BOX LID SOIL SORTER: If your kids prefer something more tactile that won’t so quickly end up in The Pile (that spot you stick papers your kids hand you that you don’t know what to do with), try a nature scavenger hunt to amass supplies. If that predicted 106 this week has you sticking to air conditioning, plenty of indoor materials work, too. As you might guess, what you’re looking for is sand, rocks, thorns, and good soil. If you’re sifting through office and craft supplies, pull out sand paper or craft sand, foil for making into rocks, golf tees or brown pipe cleaners for bending into thorns, and torn pieces of dark brown paper (or of that paper in your last Amazon box). Quick tip – foil can be painted with acrylic paint as long as you let it dry thoroughly.
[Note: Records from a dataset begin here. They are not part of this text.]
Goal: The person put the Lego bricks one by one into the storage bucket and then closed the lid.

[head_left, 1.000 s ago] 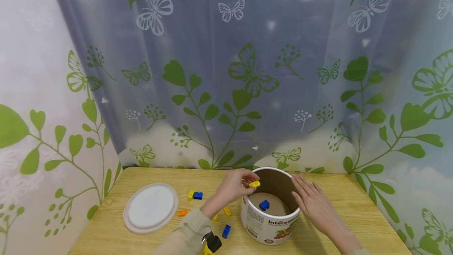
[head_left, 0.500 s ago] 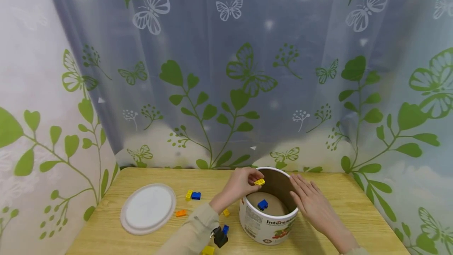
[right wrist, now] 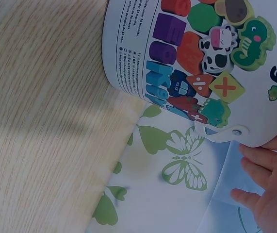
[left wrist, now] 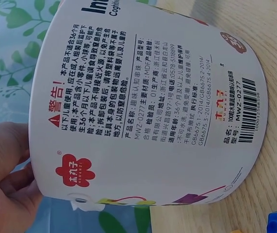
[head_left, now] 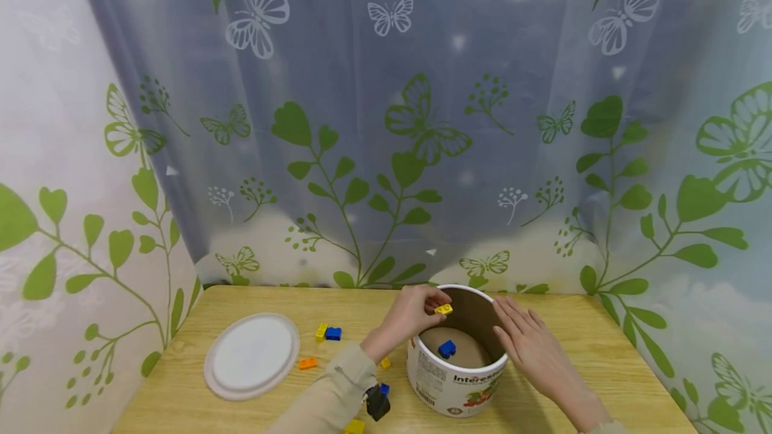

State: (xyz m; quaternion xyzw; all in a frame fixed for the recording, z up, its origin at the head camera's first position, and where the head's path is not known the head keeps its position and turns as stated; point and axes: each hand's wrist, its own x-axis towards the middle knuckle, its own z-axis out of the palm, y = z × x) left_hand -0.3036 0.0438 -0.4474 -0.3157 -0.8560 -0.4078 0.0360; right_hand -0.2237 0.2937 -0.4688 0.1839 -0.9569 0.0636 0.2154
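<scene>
My left hand (head_left: 416,312) pinches a yellow toy brick (head_left: 443,309) above the opening of a white round bucket (head_left: 431,374), near its left rim. Inside, a blue brick (head_left: 447,349) lies on the bottom. My right hand (head_left: 533,347) rests against the bucket's right rim with its fingers extended. In the left wrist view, part of the left hand (left wrist: 5,179) shows beside the bucket's labelled wall (left wrist: 104,170), and the yellow brick is hidden. The right wrist view has the right hand's fingers (right wrist: 257,162) at the bucket's edge, below printed toy pictures.
A round white lid (head_left: 252,355) lies left on the wooden table (head_left: 181,380). Between it and the bucket are a yellow brick (head_left: 322,332) beside a blue one (head_left: 334,333), an orange brick (head_left: 307,364), and others partly behind the left forearm. A patterned curtain (head_left: 362,153) hangs behind.
My left hand has moved slightly right with the yellow brick, further over the bucket's opening, then stays nearly still. The right hand keeps its place at the rim.
</scene>
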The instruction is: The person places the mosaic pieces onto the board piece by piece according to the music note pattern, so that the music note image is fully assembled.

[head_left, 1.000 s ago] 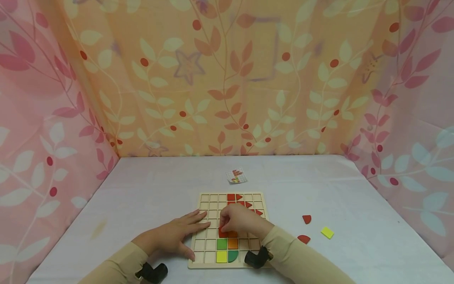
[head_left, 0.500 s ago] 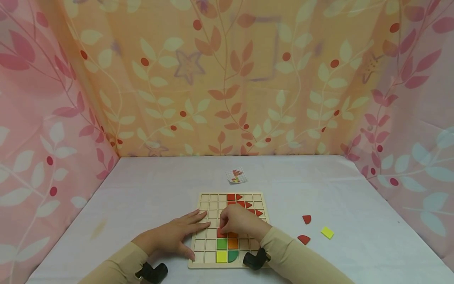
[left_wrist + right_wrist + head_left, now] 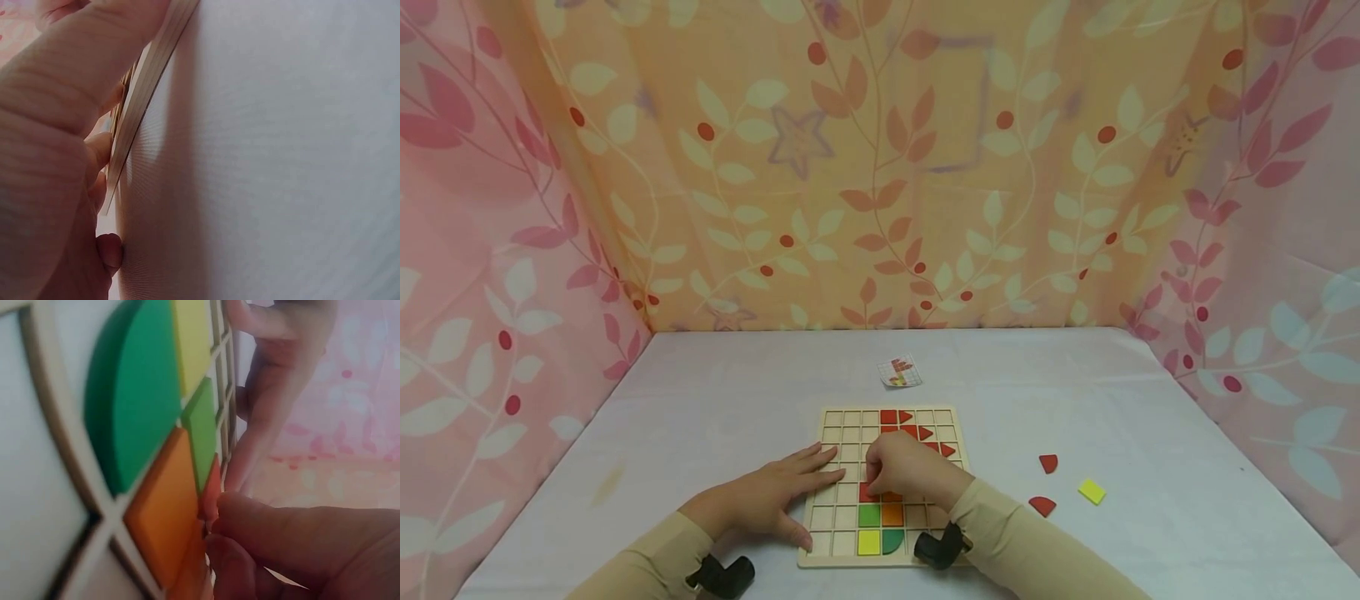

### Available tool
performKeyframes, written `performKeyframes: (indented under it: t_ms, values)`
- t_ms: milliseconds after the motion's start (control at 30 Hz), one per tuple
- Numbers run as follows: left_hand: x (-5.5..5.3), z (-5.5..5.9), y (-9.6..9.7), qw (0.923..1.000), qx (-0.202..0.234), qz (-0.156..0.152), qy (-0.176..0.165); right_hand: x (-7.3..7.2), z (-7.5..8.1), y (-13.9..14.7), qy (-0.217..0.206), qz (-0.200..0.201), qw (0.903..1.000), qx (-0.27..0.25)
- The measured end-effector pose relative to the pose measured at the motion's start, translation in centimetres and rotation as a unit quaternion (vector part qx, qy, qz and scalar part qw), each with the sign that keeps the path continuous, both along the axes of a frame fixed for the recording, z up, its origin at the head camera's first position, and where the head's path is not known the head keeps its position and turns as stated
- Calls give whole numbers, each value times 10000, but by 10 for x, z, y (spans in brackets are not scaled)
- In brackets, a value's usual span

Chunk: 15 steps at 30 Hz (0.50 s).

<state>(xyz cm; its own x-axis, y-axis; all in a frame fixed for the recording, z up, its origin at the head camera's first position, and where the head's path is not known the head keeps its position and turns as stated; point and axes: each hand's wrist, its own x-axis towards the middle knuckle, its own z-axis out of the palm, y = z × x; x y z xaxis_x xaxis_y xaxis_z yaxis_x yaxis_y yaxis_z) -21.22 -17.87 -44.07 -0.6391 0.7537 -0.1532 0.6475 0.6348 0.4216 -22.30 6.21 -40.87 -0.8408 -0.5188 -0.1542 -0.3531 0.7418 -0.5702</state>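
Note:
A wooden grid board lies on the table with coloured tiles in its cells. My left hand rests on its left edge, fingers spread. Thumb and finger of my right hand pinch a red square tile sitting in a cell, partly hidden by the fingertips. Just below it are a light green square and an orange square. Nearest the front are a yellow square and a dark green quarter-circle. My right hand covers the board's middle.
Red squares and triangles, among them a top red square, fill cells at the board's far side. Right of the board lie two rounded red pieces and a loose yellow square. A small pattern card lies behind it.
The red square tile has shifted slightly left and now lies flush with its cell. My right wrist has moved a little left; the left hand stays still.

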Motion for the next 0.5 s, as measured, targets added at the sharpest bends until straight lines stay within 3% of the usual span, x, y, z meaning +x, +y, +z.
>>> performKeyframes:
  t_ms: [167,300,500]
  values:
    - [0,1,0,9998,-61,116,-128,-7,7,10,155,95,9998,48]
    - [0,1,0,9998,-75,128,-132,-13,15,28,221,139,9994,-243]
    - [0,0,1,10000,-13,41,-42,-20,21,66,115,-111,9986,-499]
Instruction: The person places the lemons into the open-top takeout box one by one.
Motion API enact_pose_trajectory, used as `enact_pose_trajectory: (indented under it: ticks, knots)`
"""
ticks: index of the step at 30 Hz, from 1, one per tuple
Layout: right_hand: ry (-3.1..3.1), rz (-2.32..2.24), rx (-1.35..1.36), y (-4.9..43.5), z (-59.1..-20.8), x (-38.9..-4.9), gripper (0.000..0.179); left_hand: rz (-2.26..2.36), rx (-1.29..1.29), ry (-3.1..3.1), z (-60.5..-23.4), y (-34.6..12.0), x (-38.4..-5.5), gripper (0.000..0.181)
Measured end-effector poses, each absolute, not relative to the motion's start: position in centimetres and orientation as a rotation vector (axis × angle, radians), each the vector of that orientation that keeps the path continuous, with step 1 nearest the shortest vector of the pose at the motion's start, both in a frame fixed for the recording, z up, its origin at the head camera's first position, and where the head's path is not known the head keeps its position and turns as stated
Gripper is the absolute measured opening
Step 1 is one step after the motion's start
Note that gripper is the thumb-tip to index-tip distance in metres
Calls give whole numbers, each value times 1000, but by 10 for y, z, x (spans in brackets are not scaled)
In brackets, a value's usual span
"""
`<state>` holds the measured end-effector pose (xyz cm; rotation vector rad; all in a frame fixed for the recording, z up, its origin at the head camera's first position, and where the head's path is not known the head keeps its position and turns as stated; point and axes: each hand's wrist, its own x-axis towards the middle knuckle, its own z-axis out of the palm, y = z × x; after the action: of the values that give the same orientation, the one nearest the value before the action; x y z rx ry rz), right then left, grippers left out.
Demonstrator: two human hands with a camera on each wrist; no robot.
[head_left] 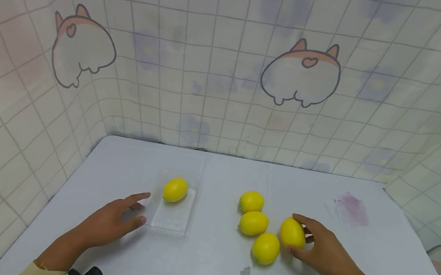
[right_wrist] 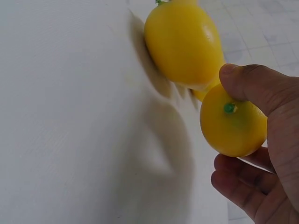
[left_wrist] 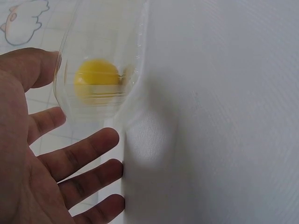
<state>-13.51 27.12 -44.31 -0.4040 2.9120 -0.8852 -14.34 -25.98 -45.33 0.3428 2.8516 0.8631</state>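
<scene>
Yellow oval lemon (head_left: pixel 292 233) pinched in right hand (head_left: pixel 324 249), left hand (head_left: pixel 111 221) wide beside clear rectangular plastic tray (head_left: pixel 169 219).

No readable text, labels, brands or numbers.

white tabletop surface (head_left: pixel 207 270): matt, finely textured | clear rectangular plastic tray (head_left: pixel 170 217) toward its left edge: thin, glossy | yellow oval plastic-looking lemons (head_left: pixel 253 223): smooth, softly shiny | white grid-printed cloth curtain (head_left: pixel 217 109) beyond far edge: matt, rippled
</scene>
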Motion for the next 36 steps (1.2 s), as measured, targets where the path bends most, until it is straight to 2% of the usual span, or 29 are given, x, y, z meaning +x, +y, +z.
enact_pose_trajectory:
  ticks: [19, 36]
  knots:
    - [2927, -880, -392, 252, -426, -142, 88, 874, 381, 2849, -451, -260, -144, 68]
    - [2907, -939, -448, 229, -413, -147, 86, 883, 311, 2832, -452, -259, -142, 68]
Back in the days of our CALM moms Bible Story Time, we made a little book, with each page containing a different soil. Since you’re at home, you can get messier. Pull out a shoe box lid. Cut tongue depressors or extra cardboard into dividers. You’ll need 3. Glue or tape them in, separating the box lid into 4 equal-ish parts. Read the story to your kids with all of the supplies laid out in front of them. At the description of each soil, pause and help them glue in that soil type. Don’t forget an image of a bird and one of the sun. Place these flat on the first two sections.
Since the older ones need more challenges, let them take charge of the next part. Have them draw each of the types of people described by Jesus. Let the littler ones color them in. These are going to be glued onto strips of paper that cover each section. Tape the strips of paper along one edge of the box lid to cover the soil type they represent. This gives kids a movable part that encourages them to play with it more and think about the parable.
Family Resources and Activities for 15th Sunday in Ordinary Time, Cycle A
SACRAMENT STUDY: Holy Orders
WORK OF MERCY: Feed the Hungry
SAINT: Saint Kateri Tekakwitha
PRAYER: Preparation of the Gifts
EXTENSIONS: planting seeds, soil types, multiplication, fruit, fruits of the spirit, proper nutrition, poverty in your city, world hunger
PLANT SOMETHING that starts from a seed. You can use seeds from the fruit you eat, or from seed packets. You can even find seeds on any plant you already have that’s gone to seed. Our YouTube playlist for this week has some gardening for kids instructions. Don’t worry if what you plant doesn’t grow. It’s about the experience and the time for contemplating, not the outcome.
VISIT a garden or farm. You can do this virtually or in-person as long as you’re not in close contact with others or animals.
PULL WEEDS and explain that weeds are like the thorns. They choke the good plants and steal their nutrients. Just like frequently taking care of our sins, we have to constantly keep weeds in check so our plants can grow to their fullest.
COMMIT TO EATING EVERYTHING that’s put on your plate as a family. Don’t let anything in the fridge or pantry go bad just because it’s “icky” either. Lift it all up as a prayer for those who have no food, especially the stuff that makes you gag.
This week, our YouTube playlist has Gospel videos and gardening videos, as well as Preparation of the Gifts explanations. Depending on the age of your kids, you can also find some videos on the San Antonio Food Bank. And, of course, watch Godspell! Also, if you’re trying to find a good movie worthy of your time, Pauline Media is offering movie reviews from a Catholic perspective, and something they’ve dubbed Cinema Divina.